191. Peleus[277] was the son of Æacus and grandson of Jove. It was for his father Æacus, king of Phthia in Thessaly, that, as we have seen, an army of Myrmidons was created by Jupiter. Peleus joined the expedition of the Argonauts, and on that journey beheld and fell in love with the sea-nymph Thetis, daughter of Nereus and Doris. Such was the beauty of the nymph that Jupiter himself had sought her in marriage; but having learned from Prometheus, the Titan, that Thetis should bear a son who should be greater than his father, the Olympian desisted from his suit and decreed that Thetis should be the wife of a mortal. By the aid of Chiron, the Centaur, Peleus succeeded in winning the goddess for his bride. In this marriage, to be productive of momentous results for mortals, the immortals manifested a lively interest. They thronged with the Thessalians to the wedding in Pharsalia; they honored the wedding feast with their presence and, reclining on ivory couches, gave ear while the three Sisters of Fate, in responsive strain, chanted the fortunes of Achilles,—the future hero of the Trojan War,—the son that should spring from this union of a goddess with a mortal. The following is from a translation of the famous poem, The Wedding of Peleus and Thetis:[278]

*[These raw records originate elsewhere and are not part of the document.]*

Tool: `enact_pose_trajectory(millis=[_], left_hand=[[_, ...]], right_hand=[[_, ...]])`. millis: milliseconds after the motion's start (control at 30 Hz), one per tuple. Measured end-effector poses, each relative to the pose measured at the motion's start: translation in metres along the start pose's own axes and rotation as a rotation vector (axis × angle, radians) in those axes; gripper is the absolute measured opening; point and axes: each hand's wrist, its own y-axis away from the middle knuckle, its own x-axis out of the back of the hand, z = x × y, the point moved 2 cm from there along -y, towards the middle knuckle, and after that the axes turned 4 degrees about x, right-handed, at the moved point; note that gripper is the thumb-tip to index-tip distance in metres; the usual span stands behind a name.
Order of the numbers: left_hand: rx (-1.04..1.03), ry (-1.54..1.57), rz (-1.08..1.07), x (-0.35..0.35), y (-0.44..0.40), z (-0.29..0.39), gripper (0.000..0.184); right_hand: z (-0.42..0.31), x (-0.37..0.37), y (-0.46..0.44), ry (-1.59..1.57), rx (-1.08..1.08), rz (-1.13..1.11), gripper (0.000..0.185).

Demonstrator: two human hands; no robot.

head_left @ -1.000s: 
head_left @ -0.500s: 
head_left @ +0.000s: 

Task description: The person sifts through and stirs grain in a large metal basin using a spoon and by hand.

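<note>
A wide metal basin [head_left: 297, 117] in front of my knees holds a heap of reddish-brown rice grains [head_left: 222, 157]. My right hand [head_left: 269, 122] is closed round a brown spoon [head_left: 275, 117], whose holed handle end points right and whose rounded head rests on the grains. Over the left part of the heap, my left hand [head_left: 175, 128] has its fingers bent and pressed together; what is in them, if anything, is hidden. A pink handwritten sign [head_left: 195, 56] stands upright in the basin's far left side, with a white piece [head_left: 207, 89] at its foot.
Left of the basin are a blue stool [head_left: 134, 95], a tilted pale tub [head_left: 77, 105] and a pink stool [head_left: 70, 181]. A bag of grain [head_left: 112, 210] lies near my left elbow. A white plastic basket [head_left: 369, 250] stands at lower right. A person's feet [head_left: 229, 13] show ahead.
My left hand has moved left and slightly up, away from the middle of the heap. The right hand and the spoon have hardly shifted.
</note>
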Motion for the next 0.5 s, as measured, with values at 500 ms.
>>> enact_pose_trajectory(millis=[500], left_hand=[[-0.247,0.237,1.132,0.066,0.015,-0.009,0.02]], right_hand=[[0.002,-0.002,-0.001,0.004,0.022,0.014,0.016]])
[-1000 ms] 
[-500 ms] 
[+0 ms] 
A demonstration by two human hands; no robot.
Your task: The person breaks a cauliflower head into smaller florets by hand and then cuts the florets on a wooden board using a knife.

... Now, on the day foreset, Aurora forsaking the ocean
Crimsons the orient sky: all Thessaly, seeking the palace,
Fares to the royal seat, in populous muster exultant,
Heavy of hand with gifts, but blithesome of cheer for the joyance.
Scyros behind they leave, they leave Phthiotican Tempe,
Crannon's glittering domes and the battlements Larissæan,
Cumber Pharsalia, throng the abodes and the streets of Pharsalus.
Fields, meanwhile are untilled, grow tender the necks of the oxen,
None with the curving teeth of the harrow cleareth the vineyard,
None upturneth the glebe with bull and the furrowing plowshare,
None with gardener's knife lets light through the branches umbrageous;
Squalid the rust creeps up o'er plows forgotten of plowmen.
Bright is the palace, ay, through far retreating recesses
Blazing for sheen benign of the opulent gold and the silver:
Ivory gleams on the thrones, great goblets glint on the tables,
Glitters the spacious home, made glad with imperial splendor,—
Ay, but most—in the hall midmost—is the couch of the goddess,
Glorious, made of the tusk of the Indian elephant—polished—
Spread with a wonder of quilt empurpled with dye of the sea-shell.
On this coverlet of purple were embroidered various scenes illustrating the lessons of heroism and justice that the poet would inculcate: to the good falleth good; to the evil, evil speedily. Therefore, the story of Theseus and Ariadne, which has already been recounted, was here displayed in cunning handiwork. For Theseus, the false lover, bold of hand but bad of heart, gained by retributive justice undying ruth and misery; whereas Ariadne, the injured and innocent, restored to happiness, won no less a reward than Bacchus himself. Gorgeously woven with such antique and heroic figures was the famous quilt upon the couch of Thetis. For a season the wedding guests feasted their eyes upon it.
Then when Thessaly's youth, long gazing, had of the wonder
Their content, they gan give place to the lords of Olympus.
As when Zephyr awakes the recumbent billows of ocean,
Roughens the placid deep with eager breath of the morning,
Urges the waves, and impels, to the threshold of journeying Phœbus,—
They, at first, blown outward unroughly when Dawn is a-rising,
Limp slow-footed, and loiter with laughter lightsomely plashing,
But, with the freshening gale, creep quicker and thicker together,
Till on horizon they float refulgent of luminous purple,—
So from the portal withdrawing the pomp Thessalian departed
Faring on world-wide ways to the far-off homes of their fathers.
Now when they were aloof, drew nigh from Pelion's summit
Chiron bearing gifts from copses and glades of the woodland—
Gifts that the meadows yield: what flowers on Thessaly's mountains,
Or, by waves of the stream, the prolific breath of the West Wind,
Warming, woos to the day, all such in bunches assorted
Bore he. Flattered with odors the whole house brake into laughter.
Came there next Peneüs, abandoning verdurous Tempe—
Tempe embowered deep mid superimpendent forests.
And after the river-god, who bore with him nodding plane trees and lofty beeches, straight slim laurels, the lithe poplar, and the airy cypress to plant about the palace that thick foliage might give it shade, followed Prometheus, the bold and cunning of heart, wearing still the marks of his ancient punishment on the rocks of Caucasus. Finally the father of the gods himself came, with his holy spouse and his offspring,—all, save Phœbus and his one sister, who naturally looked askance upon a union to be productive of untold misfortune to their favored town of Troy.